その後、ISSにドッキング中のスターライナーのスラスターを噴射する試験が行われるなどし、問題の調査が進められたが、6月18日には帰還の目標日を6月下旬へ延期することが発表された。このとき、NASAの担当者は、「スターライナーが2人の宇宙飛行士を乗せて帰還できることに自信を持っている」と語ったが、その後も調査は終わらず、さらに帰還は先延ばしされることになった。

当初は8日間、また長くとも45日間が予定されていたミッションだが、7月が過ぎ、そして打ち上げから約2か月が経過したいまなお、NASAとボーイングは具体的な帰還の目標日さえ発表していない状況となっている。

  • スターライナーCFT-1を載せたアトラスVロケットの打ち上げ

    スターライナーCFT-1を載せたアトラスVロケットの打ち上げ (C) NASA/Joel Kowsky

  • ISSに係留中のスターライナーCFT-1

    ISSに係留中のスターライナーCFT-1 (C) NASA

これまでにわかっていること

こうした中、NASAとボーイングは長らく、楽観的な姿勢を崩していなかった。

ヘリウム漏れについては、根本的な原因の究明には至っていないものの、漏れる率は低下していると説明された。また、宇宙船のタンクには、帰還時に必要な量の約10倍のヘリウムが残っており、漏れ率から考えて、帰還に影響はないという。

スラスターの問題についても、同じく根本的な原因の究明には至っていないが、ドッキング前に問題が起きた5基のスラスターのうち4基は正常に作動するようになり、ISSからの離脱や地球帰還には支障がないことが確認できたとされた。

両者は、ヘリウム漏れとスラスターの問題は、宇宙飛行士を危険にさらすものではなく、帰還にも影響はないとしたうえで、今回は飛行試験ミッションであることもあり、徹底した試験とレビューをしたうえで、帰還計画を立てたいとし、それゆえに帰還日が決まっていないだけなのだ、と主張した。

この主張の背景には、宇宙船の構造上の理由がある。スターライナーは、人が乗るクルー・モジュールと、太陽電池やスラスター、バッテリーなどが搭載されているサービス・モジュールの、大きく2つの部分に分かれており、スラスターはその両方の各所に装備されている。問題が起きているヘリウムのシステムとスラスターは、サービス・モジュールのほうに装備されているものだ。

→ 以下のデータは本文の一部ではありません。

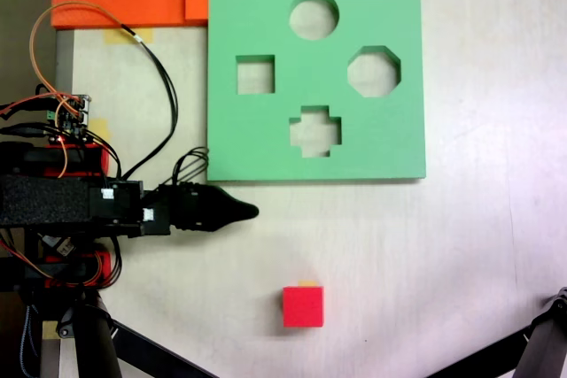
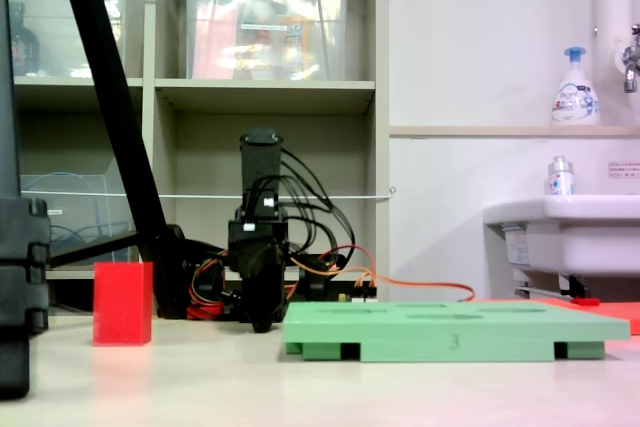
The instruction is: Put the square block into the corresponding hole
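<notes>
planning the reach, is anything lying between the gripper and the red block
Nothing: in both fixed views the stretch of table between the gripper and the red block is bare. The green board lies off to the gripper's other side.

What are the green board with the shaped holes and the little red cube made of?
The green board looks like thick matte foam: soft, dull surface, cleanly cut holes. The red cube also looks matte and plain, perhaps foam or painted wood; the views leave that open.
</notes>
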Motion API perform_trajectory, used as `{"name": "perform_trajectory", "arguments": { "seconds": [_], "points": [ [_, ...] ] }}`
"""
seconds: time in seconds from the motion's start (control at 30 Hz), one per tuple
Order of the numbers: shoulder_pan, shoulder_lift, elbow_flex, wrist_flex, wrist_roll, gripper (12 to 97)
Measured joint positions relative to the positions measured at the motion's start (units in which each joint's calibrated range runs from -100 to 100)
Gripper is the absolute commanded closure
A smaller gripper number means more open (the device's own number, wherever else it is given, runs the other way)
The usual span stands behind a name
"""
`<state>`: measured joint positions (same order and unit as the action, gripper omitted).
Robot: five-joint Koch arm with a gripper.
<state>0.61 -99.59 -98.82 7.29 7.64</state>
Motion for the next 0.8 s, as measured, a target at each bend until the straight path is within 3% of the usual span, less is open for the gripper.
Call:
{"name": "perform_trajectory", "arguments": {
  "seconds": [0.27, 0.53, 0.8],
  "points": [
    [-5.5, 0.0, -0.1, -0.6, 16.1, 62.3],
    [-6.4, 0.0, -0.2, -2.4, 27.1, 65.8],
    [-8.1, 0.0, 20.2, -42.2, 34.1, 65.0]
  ]
}}
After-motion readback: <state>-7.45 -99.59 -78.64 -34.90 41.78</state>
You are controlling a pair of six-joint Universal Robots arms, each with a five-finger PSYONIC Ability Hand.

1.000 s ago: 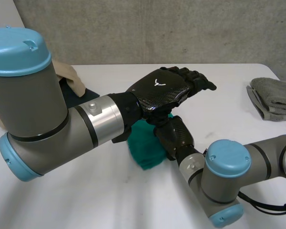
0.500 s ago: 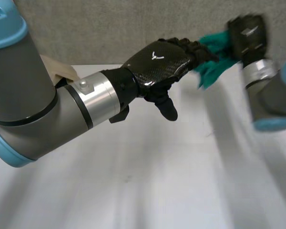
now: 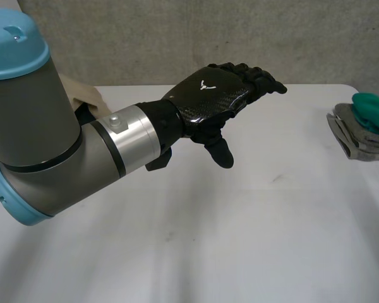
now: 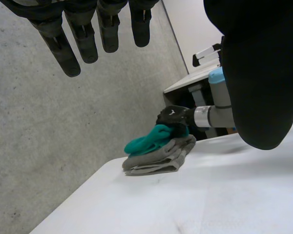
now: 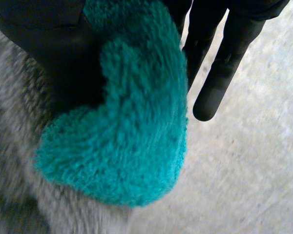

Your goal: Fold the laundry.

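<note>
Head view: where is the teal cloth (image 3: 374,111)?
— At 3 o'clock, atop the folded grey towel (image 3: 360,144) on the white table (image 3: 252,240).
— And the hands?
— Right hand (image 4: 172,116) rests against the cloth, fingers (image 5: 212,92) straight. Left hand (image 3: 218,98) hangs relaxed above table centre. Concrete wall (image 3: 177,38) at 12 o'clock.

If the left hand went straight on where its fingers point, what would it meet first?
Likely the concrete wall. The left hand hangs above the table, and the folded grey towels look off its line. Depth is unclear.
</note>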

クルー・モジュールは地球に帰還する一方で、サービス・モジュールは大気圏への再突入前に分離し、そのまま燃え尽きる。つまり、問題が起きているヘリウムのシステムとスラスターも塵と化してしまう。そのため、いま起きている問題の原因調査を続けたいのなら、帰還を延期させるしかないのである。

7月末の時点で、ヘリウム漏れの問題については、地上で、燃料を充填した状態で3年間保管されていたサービス・モジュールを検査したところ、ヘリウム・システムのシールが劣化している兆候が見られたという。酸化剤の四酸化二窒素と触れたことが理由と考えられており、同じことがスターライナーCFT-1の機体にも起こり、ヘリウムが漏れた可能性が高いとしている。

一方、スラスターの問題については、太陽からの加熱が引き金になった可能性が高いとされている。スターライナーの太陽電池は、サービス・モジュールの後部に貼ってあるため、軌道上では太陽にお尻を向けるような姿勢で飛行する時間が長い。そのため、その部分が過熱状態になり、スラスターに問題が起きたというシナリオである。もちろん、断熱材を貼るなどして対策は取られていたものの、たとえば太陽の熱に加え、スラスターの噴射によるそれ自身の過熱、断熱材によってスラスターが入っているポッド全体が魔法瓶のような状態になってしまうなど、複合的な要因によって、想定よりも過熱した可能性があるという

こうした中で、7月27日には、ふたたびISSにドッキング中のスターライナーのスラスターを噴射する試験が行われた。28基のスラスターのうち27基が短時間噴射され、スラスターの性能やヘリウムの漏れ率が確認された。予備的なレビューでは、噴射したスラスターはすべて、推力とチャンバー圧力が飛行前と同じ、正常なレベルに戻っていることが示されたという。

NASAとボーイングは、この試験で得られたデータと、地上で行った試験のデータを確認し、レビューを行い、帰還の目標日を決定するとしている。